The Excuse Of Branding

Millions of development hours have been wasted reinventing the wheel or at least reattaching it. Take sharing, for instance; there are thousands of ways to share content. Some of these have content length restrictions. Some have image size requirements. Some require a specific set of metadata. There is not one simple standard because all these services have slightly different purposes.

Android solved this problem by use of the “Intent,” an object that signifies the intent to do something, and the data within it hints as to what. The beauty of this system is that it allows individual apps to decide whether they can handle a given Intent. The set of apps that handle Intents with images is different from the group of apps that handle plain text. The really cool part of this approach is that with very little effort, the developer of a new app can support sharing via apps that wouldn’t be thought of as typical sharing candidates and even apps that don’t even exist yet. The developer does not have to reinvent the wheel, and yet more is gained than from integrating with a few select services.

Unfortunately, this is one of the cases in which branding can get in the way. Product owners decide that having a tweet say “via mysupercool app” is more important than letting the user use his or her favorite Twitter app. They decide that users leaving the app is scary, so they have the developers spend a week or more coding support for two, three, maybe four services, each of which has to be thoroughly tested and might require additional special handling (e.g., shortening of links, handling of error cases) as well as dependencies on third-party SDKs and APIs. In the end, the app gets a limited interface for services A, B, and C, but loses rich interaction with those services as well as with services D through Z, not to mention the costs of developing these features means that other features might be cut or a future feature might get dropped because the app has to be updated to support a third-party API change.

But hey, now we have better “branding” because all these services say, “via mysupercool app,” and that’s worth something, right? Sure.
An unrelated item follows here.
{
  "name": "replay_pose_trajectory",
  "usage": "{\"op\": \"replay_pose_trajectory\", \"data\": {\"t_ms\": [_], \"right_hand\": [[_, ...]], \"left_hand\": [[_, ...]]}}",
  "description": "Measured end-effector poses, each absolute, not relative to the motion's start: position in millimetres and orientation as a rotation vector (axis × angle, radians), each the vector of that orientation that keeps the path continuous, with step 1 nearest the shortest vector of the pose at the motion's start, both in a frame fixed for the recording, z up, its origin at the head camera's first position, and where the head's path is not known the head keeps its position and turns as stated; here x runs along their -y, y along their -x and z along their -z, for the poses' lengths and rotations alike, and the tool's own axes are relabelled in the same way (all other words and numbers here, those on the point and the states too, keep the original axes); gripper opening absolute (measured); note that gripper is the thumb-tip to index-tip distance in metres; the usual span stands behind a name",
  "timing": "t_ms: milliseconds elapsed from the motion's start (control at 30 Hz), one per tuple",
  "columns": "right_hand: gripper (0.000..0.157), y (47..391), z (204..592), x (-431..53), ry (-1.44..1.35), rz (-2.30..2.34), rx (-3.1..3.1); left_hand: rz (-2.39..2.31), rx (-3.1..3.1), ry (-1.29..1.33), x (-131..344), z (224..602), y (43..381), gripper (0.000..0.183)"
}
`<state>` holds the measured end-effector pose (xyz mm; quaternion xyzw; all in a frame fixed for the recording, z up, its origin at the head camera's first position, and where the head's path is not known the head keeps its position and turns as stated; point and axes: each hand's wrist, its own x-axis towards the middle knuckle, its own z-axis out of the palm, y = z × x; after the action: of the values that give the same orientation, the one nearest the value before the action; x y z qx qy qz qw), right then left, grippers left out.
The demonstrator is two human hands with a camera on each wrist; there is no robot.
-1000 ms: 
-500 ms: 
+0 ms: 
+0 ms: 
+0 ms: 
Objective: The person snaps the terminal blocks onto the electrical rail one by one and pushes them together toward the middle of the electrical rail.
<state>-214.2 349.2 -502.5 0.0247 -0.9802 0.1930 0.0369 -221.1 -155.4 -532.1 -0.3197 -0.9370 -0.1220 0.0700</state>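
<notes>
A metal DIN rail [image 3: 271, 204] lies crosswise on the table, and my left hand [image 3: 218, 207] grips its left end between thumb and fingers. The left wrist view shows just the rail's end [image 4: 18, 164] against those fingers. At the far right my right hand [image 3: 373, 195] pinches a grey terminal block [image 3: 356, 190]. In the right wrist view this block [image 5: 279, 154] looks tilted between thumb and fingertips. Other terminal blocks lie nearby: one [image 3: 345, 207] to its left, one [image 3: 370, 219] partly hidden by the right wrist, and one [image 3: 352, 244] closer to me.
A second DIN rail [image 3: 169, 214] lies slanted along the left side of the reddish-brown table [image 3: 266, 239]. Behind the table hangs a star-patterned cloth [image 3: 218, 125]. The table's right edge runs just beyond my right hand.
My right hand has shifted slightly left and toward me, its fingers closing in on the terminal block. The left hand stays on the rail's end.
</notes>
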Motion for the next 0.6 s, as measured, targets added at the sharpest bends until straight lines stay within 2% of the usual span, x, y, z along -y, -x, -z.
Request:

Of course letting the users actually use their favorite apps would have meant more total reach for the product with greater benefit for the users and less effort for the developers. But, why would you want users to be able to share via thousands of apps, text your content to friends, save it for reading later, or keep your app supporting the latest services when you could just limit your users to Twitter and Facebook?

To be clear, sharing isn’t the only way in which the branding excuse ultimately harms users. Branding is also often used as a reason for limiting a color palette or even creating an icon that doesn’t conform with the standards of a given platform. It’s used as a reason to ignore usability and gobble up screen space. It’s used as an excuse to make an app worse and make it stand out as an awkward, unintuitive app on a given platform.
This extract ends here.